- Prompt
Reproduce all of the data exactly. Images are not to appear in the reply.

- Material provided
──────────────────────────────

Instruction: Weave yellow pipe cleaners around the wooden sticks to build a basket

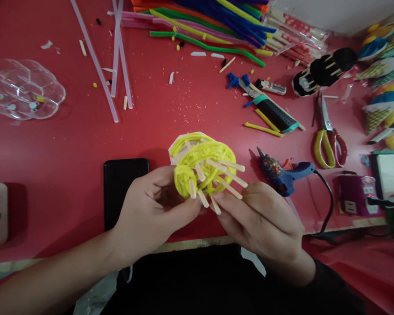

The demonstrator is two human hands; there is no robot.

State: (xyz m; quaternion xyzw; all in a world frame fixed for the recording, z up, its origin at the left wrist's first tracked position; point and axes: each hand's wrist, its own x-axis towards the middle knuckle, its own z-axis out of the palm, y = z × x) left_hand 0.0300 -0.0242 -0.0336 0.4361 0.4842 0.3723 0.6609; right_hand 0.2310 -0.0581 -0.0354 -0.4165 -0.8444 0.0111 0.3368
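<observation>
Between my two hands is a small craft piece of yellow pipe cleaner wound around several short wooden sticks that jut out toward me. A pale, flat base shows at its far left edge. My left hand is closed around its left side, thumb beneath the sticks. My right hand pinches at its lower right with thumb and forefinger; whether a strand or stick end lies in that pinch is hidden. Beyond the right hand lies a blue glue gun. A black phone lies behind the left hand.
Colored pipe cleaners are heaped at the back. Scissors and a utility knife lie to the right, near a black stick-framed figure. A clear plastic tray and pale glue sticks occupy the left. Scraps litter the red table.
</observation>
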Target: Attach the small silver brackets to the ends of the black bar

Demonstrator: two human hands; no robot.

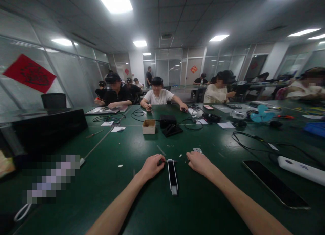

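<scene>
Long flat black strip with white edging (172, 177), lying lengthwise on the green tabletop (142, 208), metal tip pointing back; couple tiny silver bits (180, 155) just past it, plus a little holey plate (197, 150).

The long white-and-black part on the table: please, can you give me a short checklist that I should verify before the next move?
1. Long white-and-black part: lying on the green table between the hands: ok.
2. Left hand: grip on the small dark item at its fingers: cannot tell.
3. Right hand: nothing visibly held: ok.
4. Small loose pieces: lying uncontained beside the hands: not ok.
5. Phone: lying apart from the hands: ok.
</scene>
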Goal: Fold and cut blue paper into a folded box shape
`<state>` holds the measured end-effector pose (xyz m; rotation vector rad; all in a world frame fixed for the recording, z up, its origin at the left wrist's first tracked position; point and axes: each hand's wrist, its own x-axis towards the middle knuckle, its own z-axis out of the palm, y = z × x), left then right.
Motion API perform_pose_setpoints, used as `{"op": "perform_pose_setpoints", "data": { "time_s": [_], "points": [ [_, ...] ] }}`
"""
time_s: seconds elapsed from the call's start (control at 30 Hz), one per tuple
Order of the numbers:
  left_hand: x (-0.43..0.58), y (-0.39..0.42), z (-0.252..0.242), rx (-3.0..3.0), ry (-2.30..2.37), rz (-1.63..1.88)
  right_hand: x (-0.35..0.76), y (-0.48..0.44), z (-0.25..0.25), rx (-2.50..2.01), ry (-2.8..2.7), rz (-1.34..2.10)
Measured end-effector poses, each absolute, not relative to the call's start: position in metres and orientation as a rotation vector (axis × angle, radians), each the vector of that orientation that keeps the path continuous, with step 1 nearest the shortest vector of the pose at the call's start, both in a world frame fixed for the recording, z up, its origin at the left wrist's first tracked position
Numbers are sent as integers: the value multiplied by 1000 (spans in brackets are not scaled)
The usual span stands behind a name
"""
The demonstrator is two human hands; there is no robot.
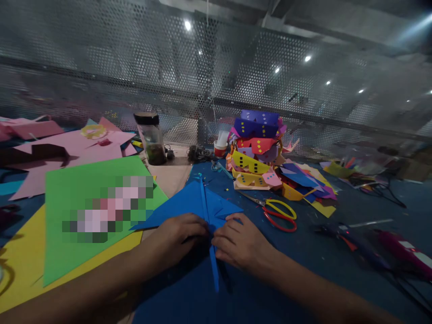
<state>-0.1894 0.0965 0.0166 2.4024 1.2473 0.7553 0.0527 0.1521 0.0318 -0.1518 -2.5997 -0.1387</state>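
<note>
A blue paper piece, pointed at the top and spreading to both sides, lies in front of me. Down its middle runs a narrow blue paper strip, whose lower end sticks out toward me. My left hand has its fingers curled at the strip from the left, pressed on the paper. From the right, my right hand closes on the same strip, fingertips almost meeting those of the left. Both sets of fingertips partly hide the strip. Scissors with yellow and red handles lie beyond my right hand.
Green and yellow sheets cover the left side, near a dark-lidded jar. Stacked colourful paper bands stand at the back. On the right lie two glue guns, one dark, one magenta. Perforated metal rises behind.
</note>
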Motion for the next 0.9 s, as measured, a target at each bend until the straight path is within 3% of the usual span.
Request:
{"op": "perform_pose_setpoints", "data": {
  "time_s": [0.63,0.9],
  "points": [
    [-187,91,22,2532,1195,745,54,149,32,-260,-2690,-41],
    [-184,92,23,2491,1212,753,50,148,34,-364,-2678,153]
  ]
}}
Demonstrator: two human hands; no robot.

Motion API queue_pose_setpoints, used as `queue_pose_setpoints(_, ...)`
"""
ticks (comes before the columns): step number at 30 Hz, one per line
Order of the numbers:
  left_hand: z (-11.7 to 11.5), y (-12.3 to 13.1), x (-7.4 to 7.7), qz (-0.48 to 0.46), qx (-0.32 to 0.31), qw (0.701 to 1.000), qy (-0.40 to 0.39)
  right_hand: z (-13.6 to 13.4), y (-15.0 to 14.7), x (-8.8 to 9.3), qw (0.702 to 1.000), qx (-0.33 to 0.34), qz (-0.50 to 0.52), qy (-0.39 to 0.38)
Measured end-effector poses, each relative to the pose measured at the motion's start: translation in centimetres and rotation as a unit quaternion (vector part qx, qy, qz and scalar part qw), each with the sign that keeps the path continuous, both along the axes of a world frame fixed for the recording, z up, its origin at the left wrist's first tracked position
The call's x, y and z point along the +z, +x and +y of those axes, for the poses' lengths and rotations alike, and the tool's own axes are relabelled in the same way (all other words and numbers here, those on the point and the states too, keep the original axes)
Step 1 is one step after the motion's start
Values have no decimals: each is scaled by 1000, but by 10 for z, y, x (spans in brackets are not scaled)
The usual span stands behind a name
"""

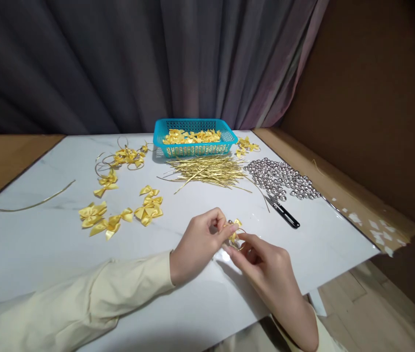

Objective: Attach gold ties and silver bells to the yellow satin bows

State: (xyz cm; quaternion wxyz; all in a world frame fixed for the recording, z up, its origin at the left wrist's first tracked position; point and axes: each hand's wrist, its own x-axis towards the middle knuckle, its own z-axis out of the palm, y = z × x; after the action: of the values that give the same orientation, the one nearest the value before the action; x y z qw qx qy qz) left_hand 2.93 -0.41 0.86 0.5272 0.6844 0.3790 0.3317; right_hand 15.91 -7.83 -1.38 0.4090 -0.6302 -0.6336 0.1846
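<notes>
Nearest: gripping a beaded yellow bow (233, 237) in left hand (196, 247), with thumb and fingers in a tight pinch over its left side. Closing fingers of right hand (273, 271) on the near-right side of the same piece; hard to tell whether on bow or wire. Held just above the white counter (181, 205), with a silver bead (230, 222) and a loop of gold wire (243, 230) showing between hands. Probably best to pin bow and bead firmly with left, work the wire in small moves with right, and avoid kinking the loop or crushing the ribbon.

Farther left, note loose yellow bows (112, 225) and, well apart, a lone wire (42, 203). To the right, note a black-handled knife (284, 213), blade pointing away; better to steer wrists clear.

Beyond, see silver beads (276, 177), likely easy to scatter, beside a heap of gold wires (209, 171). Far left, see wire-looped bows (128, 157). Behind the heap, a blue basket (159, 139) of more bows; at back, a dark curtain (137, 58).
</notes>
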Motion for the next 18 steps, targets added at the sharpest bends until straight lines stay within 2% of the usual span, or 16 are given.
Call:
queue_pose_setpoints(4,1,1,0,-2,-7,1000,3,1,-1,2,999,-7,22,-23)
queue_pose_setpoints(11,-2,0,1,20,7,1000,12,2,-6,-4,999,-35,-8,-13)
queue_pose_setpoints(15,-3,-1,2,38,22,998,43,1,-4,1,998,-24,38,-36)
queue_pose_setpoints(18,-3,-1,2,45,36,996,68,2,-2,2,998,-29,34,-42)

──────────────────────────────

- Answer to this problem
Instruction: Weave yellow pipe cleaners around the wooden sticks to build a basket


The demonstrator is two human hands; there is no robot.

State: (xyz m; quaternion xyzw; all in a world frame fixed for the recording, z up, its origin at the left wrist's first tracked position; point and axes: each hand's wrist, its own x-axis towards the middle knuckle, its own z-axis out of the palm, y = z × x) left_hand 0.0300 -0.0242 -0.0336 0.4361 0.4842 0.3723 0.6609; right_hand 0.2310 -0.0581 -0.0354 -0.4165 -0.8444 0.0111 0.3368
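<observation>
Between my two hands is a small craft piece of yellow pipe cleaner wound around several short wooden sticks that jut out toward me. A pale, flat base shows at its far left edge. My left hand is closed around its left side, thumb beneath the sticks. My right hand pinches at its lower right with thumb and forefinger; whether a strand or stick end lies in that pinch is hidden. Beyond the right hand lies a blue glue gun. A black phone lies behind the left hand.
Colored pipe cleaners are heaped at the back. Scissors and a utility knife lie to the right, near a black stick-framed figure. A clear plastic tray and pale glue sticks occupy the left. Scraps litter the red table.
</observation>
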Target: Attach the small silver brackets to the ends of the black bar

Demonstrator: two human hands; no robot.


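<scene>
Long flat black strip with white edging (172, 177), lying lengthwise on the green tabletop (142, 208), metal tip pointing back; couple tiny silver bits (180, 155) just past it, plus a little holey plate (197, 150).

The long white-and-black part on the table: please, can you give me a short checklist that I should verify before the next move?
1. Long white-and-black part: lying on the green table between the hands: ok.
2. Left hand: grip on the small dark item at its fingers: cannot tell.
3. Right hand: nothing visibly held: ok.
4. Small loose pieces: lying uncontained beside the hands: not ok.
5. Phone: lying apart from the hands: ok.
</scene>
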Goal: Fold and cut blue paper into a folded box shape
`<state>` holds the measured end-effector pose (xyz m; rotation vector rad; all in a world frame fixed for the recording, z up, its origin at the left wrist's first tracked position; point and axes: each hand's wrist, its own x-axis towards the middle knuckle, its own z-axis out of the palm, y = z × x), left then right.
Motion API perform_pose_setpoints, used as `{"op": "perform_pose_setpoints", "data": { "time_s": [_], "points": [ [_, ...] ] }}`
"""
time_s: seconds elapsed from the call's start (control at 30 Hz), one per tuple
Order of the numbers:
  left_hand: x (-0.43..0.58), y (-0.39..0.42), z (-0.252..0.242), rx (-3.0..3.0), ry (-2.30..2.37), rz (-1.63..1.88)
  right_hand: x (-0.35..0.76), y (-0.48..0.44), z (-0.25..0.25), rx (-2.50..2.01), ry (-2.8..2.7), rz (-1.34..2.10)
Measured end-effector poses, each absolute, not relative to the call's start: position in metres and orientation as a rotation vector (axis × angle, radians), each the vector of that orientation that keeps the path continuous, with step 1 nearest the shortest vector of the pose at the call's start, both in a world frame fixed for the recording, z up, its origin at the left wrist's first tracked position
Numbers are sent as integers: the value multiplied by 1000 (spans in brackets are not scaled)
The usual span stands behind a name
"""
The demonstrator is two human hands; there is no robot.
<state>-0.1894 0.0965 0.0166 2.4024 1.2473 0.7553 0.0527 0.1521 0.0318 -0.1518 -2.5997 -0.1387</state>
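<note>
A blue paper piece, pointed at the top and spreading to both sides, lies in front of me. Down its middle runs a narrow blue paper strip, whose lower end sticks out toward me. My left hand has its fingers curled at the strip from the left, pressed on the paper. From the right, my right hand closes on the same strip, fingertips almost meeting those of the left. Both sets of fingertips partly hide the strip. Scissors with yellow and red handles lie beyond my right hand.
Green and yellow sheets cover the left side, near a dark-lidded jar. Stacked colourful paper bands stand at the back. On the right lie two glue guns, one dark, one magenta. Perforated metal rises behind.
</note>
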Motion for the next 0.9 s, as measured, a target at each bend until the straight path is within 3% of the usual span.
Request:
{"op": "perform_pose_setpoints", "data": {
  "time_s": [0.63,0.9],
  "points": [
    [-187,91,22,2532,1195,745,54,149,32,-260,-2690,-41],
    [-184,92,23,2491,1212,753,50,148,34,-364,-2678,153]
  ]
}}
Demonstrator: two human hands; no robot.

Motion API queue_pose_setpoints, used as `queue_pose_setpoints(_, ...)`
"""
ticks (comes before the columns): step number at 30 Hz, one per line
Order of the numbers:
  left_hand: z (-11.7 to 11.5), y (-12.3 to 13.1), x (-7.4 to 7.7), qz (-0.48 to 0.46), qx (-0.32 to 0.31), qw (0.701 to 1.000), qy (-0.40 to 0.39)
  right_hand: z (-13.6 to 13.4), y (-15.0 to 14.7), x (-8.8 to 9.3), qw (0.702 to 1.000), qx (-0.33 to 0.34), qz (-0.50 to 0.52), qy (-0.39 to 0.38)
Measured end-effector poses, each relative to the pose measured at the motion's start: translation in centimetres and rotation as a unit quaternion (vector part qx, qy, qz and scalar part qw), each with the sign that keeps the path continuous, both along the axes of a world frame fixed for the recording, z up, its origin at the left wrist's first tracked position
The call's x, y and z point along the +z, +x and +y of those axes, for the poses' lengths and rotations alike, and the tool's own axes are relabelled in the same way (all other words and numbers here, those on the point and the states too, keep the original axes)
Step 1 is one step after the motion's start
Values have no decimals: each is scaled by 1000, but by 10 for z, y, x (spans in brackets are not scaled)
The usual span stands behind a name
"""


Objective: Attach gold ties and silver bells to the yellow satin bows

State: (xyz cm; quaternion wxyz; all in a world frame fixed for the recording, z up, its origin at the left wrist's first tracked position; point and axes: each hand's wrist, its own x-axis towards the middle knuckle, its own z-axis out of the palm, y = z × x; after the action: of the values that give the same orientation, the one nearest the value before the action; x y z qw qx qy qz) left_hand 2.93 -0.41 0.86 0.5272 0.6844 0.3790 0.3317; right_hand 15.91 -7.83 -1.38 0.4090 -0.6302 -0.6336 0.1846
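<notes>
Nearest: gripping a beaded yellow bow (233, 237) in left hand (196, 247), with thumb and fingers in a tight pinch over its left side. Closing fingers of right hand (273, 271) on the near-right side of the same piece; hard to tell whether on bow or wire. Held just above the white counter (181, 205), with a silver bead (230, 222) and a loop of gold wire (243, 230) showing between hands. Probably best to pin bow and bead firmly with left, work the wire in small moves with right, and avoid kinking the loop or crushing the ribbon.

Farther left, note loose yellow bows (112, 225) and, well apart, a lone wire (42, 203). To the right, note a black-handled knife (284, 213), blade pointing away; better to steer wrists clear.

Beyond, see silver beads (276, 177), likely easy to scatter, beside a heap of gold wires (209, 171). Far left, see wire-looped bows (128, 157). Behind the heap, a blue basket (159, 139) of more bows; at back, a dark curtain (137, 58).
</notes>
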Motion for the next 18 steps, targets added at the sharpest bends until straight lines stay within 2% of the usual span, or 16 are given.
Call:
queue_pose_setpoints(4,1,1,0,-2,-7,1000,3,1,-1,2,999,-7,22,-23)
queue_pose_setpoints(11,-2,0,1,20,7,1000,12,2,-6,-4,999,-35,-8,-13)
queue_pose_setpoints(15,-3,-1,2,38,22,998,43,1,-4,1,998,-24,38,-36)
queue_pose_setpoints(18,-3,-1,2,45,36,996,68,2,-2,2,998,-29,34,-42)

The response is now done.